You can generate marginally better scalar ARM64 Clang code by switching the
pos2 = (v2 <= v1) ? pos2 + 1 : pos2;
to
pos2 = (v1 >= v2) ? pos2 + 1 : pos2;
which allows reuse of the initial cmp.
(Yes, it’s dumb that clang doesn’t catch this. Sigh…)
By my rough reckoning the M1’s critical path through the code is the use of the three integer units that handle flags/branches, and the above modification removes one instruction that requires these units.
(The extent to which that rough calculation represents the true gating depends on just how much time is spent in that loop, allowing all the possible instruction unrolling overlap to occur.)
The clang codegen still sucks, however. You can remove the increment of pos, via the horrible but traditional
*output_buffer++
(Store the incoming value of output_buffer at the start, and subtract it away to get the return value. Compiler should do that!)
The other clang’ism that looks suboptimal is it insists on dumb scheduling, splitting the cmp from the subsequent b.hs. No decent ARM64 core will care about the scheduling of one instruction between the cmp and the b.hs; but most will lose the opportunity to fuse the cmp and the b.hs into a single executable op.

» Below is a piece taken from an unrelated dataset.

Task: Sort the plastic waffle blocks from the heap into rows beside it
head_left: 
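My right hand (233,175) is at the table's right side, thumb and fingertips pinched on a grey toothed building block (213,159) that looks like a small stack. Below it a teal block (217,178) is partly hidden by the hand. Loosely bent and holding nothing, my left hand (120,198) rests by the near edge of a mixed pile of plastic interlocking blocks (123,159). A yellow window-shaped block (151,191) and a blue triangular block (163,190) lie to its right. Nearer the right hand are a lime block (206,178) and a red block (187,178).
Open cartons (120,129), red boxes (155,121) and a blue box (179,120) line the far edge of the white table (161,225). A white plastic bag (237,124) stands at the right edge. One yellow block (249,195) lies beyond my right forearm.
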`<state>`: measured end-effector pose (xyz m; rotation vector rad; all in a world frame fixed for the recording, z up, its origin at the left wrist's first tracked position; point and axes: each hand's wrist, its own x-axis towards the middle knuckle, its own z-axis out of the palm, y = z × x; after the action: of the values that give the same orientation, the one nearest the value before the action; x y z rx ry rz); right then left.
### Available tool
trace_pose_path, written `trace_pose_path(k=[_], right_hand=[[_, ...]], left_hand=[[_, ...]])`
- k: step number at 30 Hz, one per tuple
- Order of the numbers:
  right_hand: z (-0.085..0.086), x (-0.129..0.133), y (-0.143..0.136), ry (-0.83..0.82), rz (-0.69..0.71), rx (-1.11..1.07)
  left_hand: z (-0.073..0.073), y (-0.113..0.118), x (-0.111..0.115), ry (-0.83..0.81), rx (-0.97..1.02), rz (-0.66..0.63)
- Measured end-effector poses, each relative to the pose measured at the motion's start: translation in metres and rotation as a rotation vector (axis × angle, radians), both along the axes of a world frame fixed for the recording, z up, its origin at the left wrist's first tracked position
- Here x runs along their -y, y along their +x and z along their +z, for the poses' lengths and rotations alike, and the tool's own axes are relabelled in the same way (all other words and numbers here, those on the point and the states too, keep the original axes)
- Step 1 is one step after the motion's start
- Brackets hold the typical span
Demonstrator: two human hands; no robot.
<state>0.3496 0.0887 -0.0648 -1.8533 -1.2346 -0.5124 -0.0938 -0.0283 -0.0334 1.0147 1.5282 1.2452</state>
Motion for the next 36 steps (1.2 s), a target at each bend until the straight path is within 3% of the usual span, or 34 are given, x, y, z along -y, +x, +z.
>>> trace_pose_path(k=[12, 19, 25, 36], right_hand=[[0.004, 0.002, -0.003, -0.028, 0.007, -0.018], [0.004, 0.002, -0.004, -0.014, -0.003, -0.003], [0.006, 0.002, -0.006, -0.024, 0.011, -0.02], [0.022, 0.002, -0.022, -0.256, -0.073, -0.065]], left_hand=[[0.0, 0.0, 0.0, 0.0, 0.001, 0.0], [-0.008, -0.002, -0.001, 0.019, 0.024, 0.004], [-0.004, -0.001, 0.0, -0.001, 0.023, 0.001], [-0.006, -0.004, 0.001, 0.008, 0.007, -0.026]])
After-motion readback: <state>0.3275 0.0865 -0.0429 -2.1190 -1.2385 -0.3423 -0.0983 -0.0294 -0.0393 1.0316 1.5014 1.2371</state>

Since this removes a second instruction from our critical path of “instructions that use the flags/branch units” it’s probably worth forcing in assembly if this were production code. (Of course then you’d go vector, I assume…)

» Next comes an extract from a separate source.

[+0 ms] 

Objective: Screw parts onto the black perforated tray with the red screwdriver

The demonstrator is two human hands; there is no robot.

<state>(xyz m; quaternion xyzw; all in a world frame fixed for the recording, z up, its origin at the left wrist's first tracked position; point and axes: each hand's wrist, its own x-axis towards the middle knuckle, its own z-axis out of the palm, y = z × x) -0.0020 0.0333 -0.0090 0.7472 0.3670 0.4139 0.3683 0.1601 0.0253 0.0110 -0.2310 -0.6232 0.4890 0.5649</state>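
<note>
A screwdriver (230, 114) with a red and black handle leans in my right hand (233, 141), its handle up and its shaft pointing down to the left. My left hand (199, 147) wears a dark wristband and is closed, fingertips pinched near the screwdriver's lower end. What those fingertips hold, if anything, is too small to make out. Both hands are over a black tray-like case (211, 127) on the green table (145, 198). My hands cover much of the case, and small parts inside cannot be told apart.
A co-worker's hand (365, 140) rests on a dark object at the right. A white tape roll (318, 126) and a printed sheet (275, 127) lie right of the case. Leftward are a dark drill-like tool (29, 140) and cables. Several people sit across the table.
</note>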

[Also, just on style grounds, I think it’s better to have
while ((pos1 < size1) && (pos2 < size2)) {
ie replace the & with an && even though that doesn’t affect code gen.]
Yes. Before using assembly, I would definitively use SIMD instructions.
I use…
A & B
to indicate that both A and B can be evaluated as opposed to
A && B
where I expect only A to be evaluated if it is false.
Veedracsays:
Sort the input arrays such that input1 will always be exhausted first. This removes a comparison from the loop and deletes one of the trailing loops.

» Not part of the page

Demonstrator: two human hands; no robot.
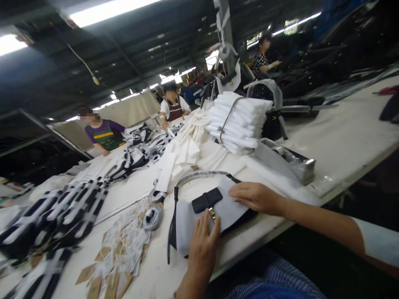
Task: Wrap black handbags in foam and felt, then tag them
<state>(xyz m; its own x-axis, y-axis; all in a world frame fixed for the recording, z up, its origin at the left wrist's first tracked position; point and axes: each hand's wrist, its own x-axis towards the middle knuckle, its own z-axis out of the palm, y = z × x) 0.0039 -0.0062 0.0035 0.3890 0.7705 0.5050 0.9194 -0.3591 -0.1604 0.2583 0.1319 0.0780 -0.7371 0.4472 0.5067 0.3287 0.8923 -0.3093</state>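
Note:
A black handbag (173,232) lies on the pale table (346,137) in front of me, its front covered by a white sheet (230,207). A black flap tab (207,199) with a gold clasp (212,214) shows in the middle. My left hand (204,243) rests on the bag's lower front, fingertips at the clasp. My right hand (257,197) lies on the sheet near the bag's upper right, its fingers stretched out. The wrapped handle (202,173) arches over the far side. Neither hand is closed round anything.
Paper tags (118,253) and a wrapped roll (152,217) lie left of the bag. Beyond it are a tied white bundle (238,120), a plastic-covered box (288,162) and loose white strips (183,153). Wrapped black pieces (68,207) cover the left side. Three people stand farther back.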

Use pos1 += v1 <= v2; pos2 += v2 <= v1; to force branchless execution.
Alexey M.says:
I wonder if
pos1 = (v1 <= v2) ? pos1 + 1 : pos1;
could be changed to
pos1 += !!(v1 <= v2);
?
George Spelvinsays:
You don’t need the “!!”; <= already returns a boolean (exclusively 0 or 1) result.
I do like to wrap such conditional expressions in () just to be clear, i.e.
pos1 += (v1 <= v2);
But, yes, such an expression makes clear to readers that I expect branch-free code. When the increment amount isn’t 1, then it’s more of a toss-up between:
pos += (condition) ? 42 : 0;
pos += -(condition) & 42;
The former is more readable, but the latter is closer to what I hope most processors (other than ARM) will generate.
I have added a corrected version of your function to the benchmark on github.
Sokolov Yurasays:
There is a bug in both union2by2_branchless_variable and union2by2_branchless_ptr: !(v1 <= v2) != (v2 <= v1) , ie merge procedure drops one of two equal elements.
Sokolov Yurasays:
and union2by2_branchless too.
Sokolov Yurasays:
Ahh, I see: task were to union sorted sets ie arrays with all unique elements. I missed “unique” part of a task.
I do not know the answer in this particular instance, but it is not uncommon for code written directly in terms of pointers to be slower due to the overhead of doing arithmetic in address space. Compilers often do a better job when you use indexes. For speed, I recommend working with indexes by default unless you have a specific reason to prefer pointer arithmetic.
I included the pointer approach in my code because someone said it was faster.
Per Vognsensays:
There are two relatively simple ways to extract more instruction-level parallelism from a branchless merge routine since it’s so latency limited; I estimate the carried dependency latency as 6 cycles on Zen 3. The simplest is to merge from the front and back at the same time. The next level beyond that is to take the middle element (median) of the larger array and split the smaller array by it using one binary search. That splits the problem into two subproblems to which you can apply bidirectional merging. Splitting by the median like this is the idea behind parallel merge sort, but it also works well for extracting ILP.
Per Vognsensays:
Here’s a simple benchmark I just whipped up. For large arrays with millions of random uint32 elements, on my Zen 3 laptop the unidirectional merge1 function runs in 7 cycles/elem and the bidirectional merge2 function runs in 3.5 cycles/elem. The binary search median splitting is the same idea but with 4 merge frontiers instead of 2 (you can add more frontiers but register pressure becomes an issue).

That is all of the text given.